**Task to complete:** Take the material below and extract the lines from the one with "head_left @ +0" through the one with "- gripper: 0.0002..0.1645", word for word, without pictures.
*** Data provided Section Begins ***
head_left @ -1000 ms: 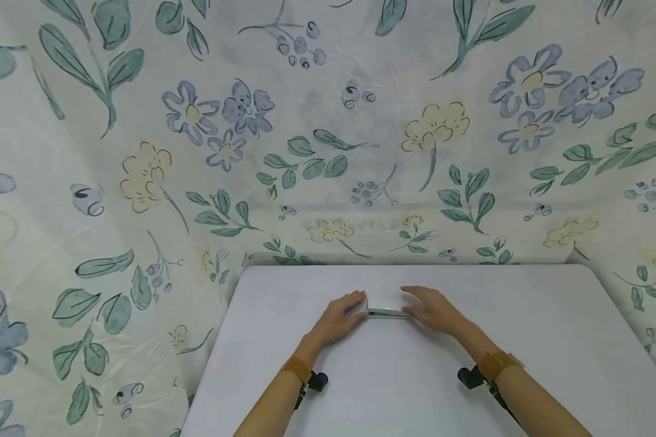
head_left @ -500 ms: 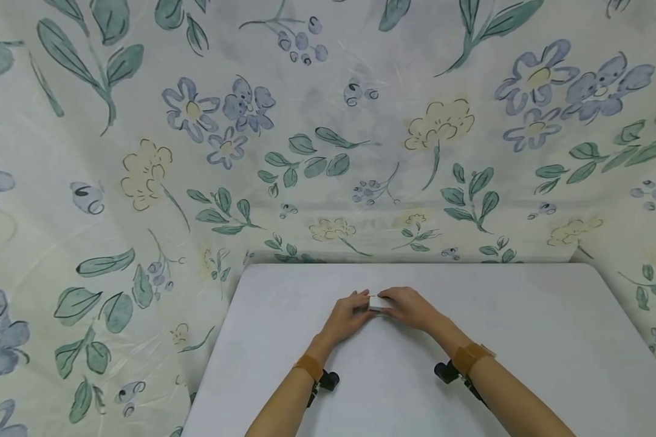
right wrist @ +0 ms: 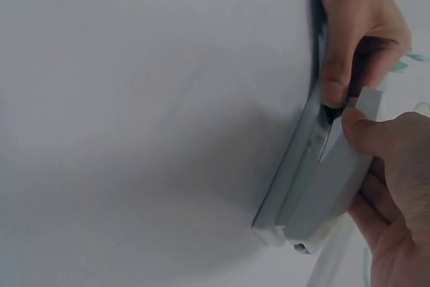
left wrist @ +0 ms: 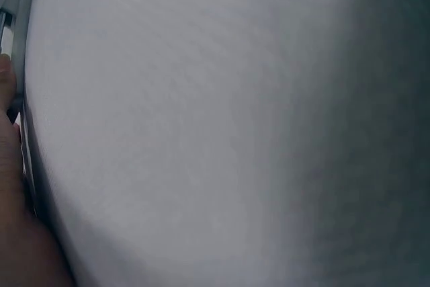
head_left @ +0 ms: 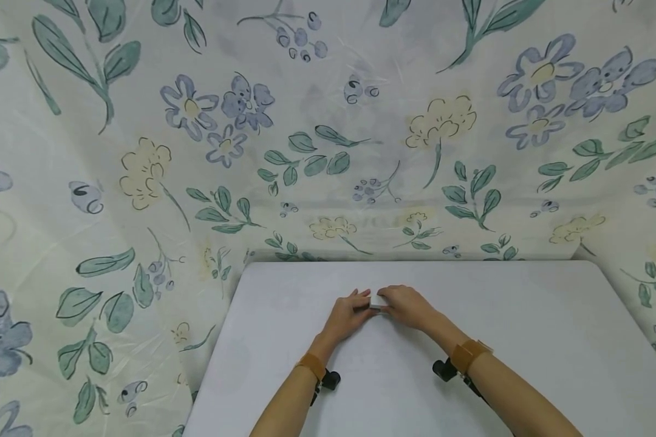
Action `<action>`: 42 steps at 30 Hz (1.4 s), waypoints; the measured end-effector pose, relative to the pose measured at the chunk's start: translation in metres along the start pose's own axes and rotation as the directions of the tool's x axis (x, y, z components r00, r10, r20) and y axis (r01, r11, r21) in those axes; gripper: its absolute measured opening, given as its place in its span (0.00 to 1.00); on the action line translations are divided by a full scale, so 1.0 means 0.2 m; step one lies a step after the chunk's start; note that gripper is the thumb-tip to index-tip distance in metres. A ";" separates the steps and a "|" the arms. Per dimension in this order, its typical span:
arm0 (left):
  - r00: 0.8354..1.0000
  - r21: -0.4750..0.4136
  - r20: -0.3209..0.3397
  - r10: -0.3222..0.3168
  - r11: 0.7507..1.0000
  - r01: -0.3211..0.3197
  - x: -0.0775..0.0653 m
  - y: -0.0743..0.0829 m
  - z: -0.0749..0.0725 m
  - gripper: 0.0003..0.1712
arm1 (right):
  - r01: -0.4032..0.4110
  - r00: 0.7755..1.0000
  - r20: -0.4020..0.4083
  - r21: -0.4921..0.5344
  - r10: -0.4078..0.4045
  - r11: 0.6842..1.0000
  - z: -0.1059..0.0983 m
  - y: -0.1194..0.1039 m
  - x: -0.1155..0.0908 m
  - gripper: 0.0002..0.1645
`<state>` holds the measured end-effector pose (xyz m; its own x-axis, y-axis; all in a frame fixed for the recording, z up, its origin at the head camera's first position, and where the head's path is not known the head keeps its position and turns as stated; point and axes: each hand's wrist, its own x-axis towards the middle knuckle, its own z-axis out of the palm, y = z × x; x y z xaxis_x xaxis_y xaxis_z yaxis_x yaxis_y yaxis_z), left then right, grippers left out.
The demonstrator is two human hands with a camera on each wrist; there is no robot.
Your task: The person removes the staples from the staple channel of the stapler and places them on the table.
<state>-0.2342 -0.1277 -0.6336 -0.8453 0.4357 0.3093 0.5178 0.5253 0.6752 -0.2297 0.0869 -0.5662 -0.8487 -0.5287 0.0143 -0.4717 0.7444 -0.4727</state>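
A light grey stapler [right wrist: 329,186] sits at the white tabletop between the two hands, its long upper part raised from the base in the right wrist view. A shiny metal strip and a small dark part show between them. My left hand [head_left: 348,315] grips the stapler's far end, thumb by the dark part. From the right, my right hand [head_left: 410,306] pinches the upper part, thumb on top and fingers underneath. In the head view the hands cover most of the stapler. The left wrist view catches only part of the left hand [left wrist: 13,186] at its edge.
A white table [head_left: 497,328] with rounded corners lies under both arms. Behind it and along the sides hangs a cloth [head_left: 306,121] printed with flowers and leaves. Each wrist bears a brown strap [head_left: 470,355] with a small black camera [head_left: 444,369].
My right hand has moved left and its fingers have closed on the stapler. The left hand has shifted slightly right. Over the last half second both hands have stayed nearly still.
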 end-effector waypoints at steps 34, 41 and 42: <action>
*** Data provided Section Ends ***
**Response to this task:**
head_left @ +0 ms: 
Action `<action>`: 42 steps at 30 Hz (1.4 s), waypoints; the measured end-effector pose, relative to the pose measured at the chunk's start: translation in metres along the start pose's own axes and rotation as the directions of the tool's x axis (x, y, z components r00, r10, r20) and y axis (r01, r11, r21) in those axes; gripper: its absolute measured opening, given as its place in its span (0.00 to 1.00); on the action line translations are divided by a full scale, so 1.0 means 0.2 m; step one lies a step after the chunk's start; note that gripper is the thumb-tip to index-tip distance in metres. A ";" separates the steps and a "|" the arms. Per dimension in this order, its typical span:
arm0 (left):
  - r00: 0.8354..1.0000
  - r21: -0.4750..0.4136
  - r20: -0.3209..0.3397
  - r10: -0.3222..0.3168
  - r11: 0.7507..1.0000
  - r01: -0.3211..0.3197
  - x: -0.0775..0.0653 m
  - y: -0.0743..0.0829 m
  - z: -0.0749..0.0725 m
  - gripper: 0.0003..0.1712
arm1 (right):
  - r01: -0.4032..0.4110
  - r00: 0.7755..1.0000
  - r20: -0.4020..0.4083
  - r21: -0.4921..0.5344
  - r10: -0.4078..0.4045
  - r11: 0.6842..1.0000
  - z: -0.1059..0.0983 m
  - y: -0.1194..0.1039 m
  - x: -0.1155..0.0908 m
  - gripper: 0.0002..0.1645

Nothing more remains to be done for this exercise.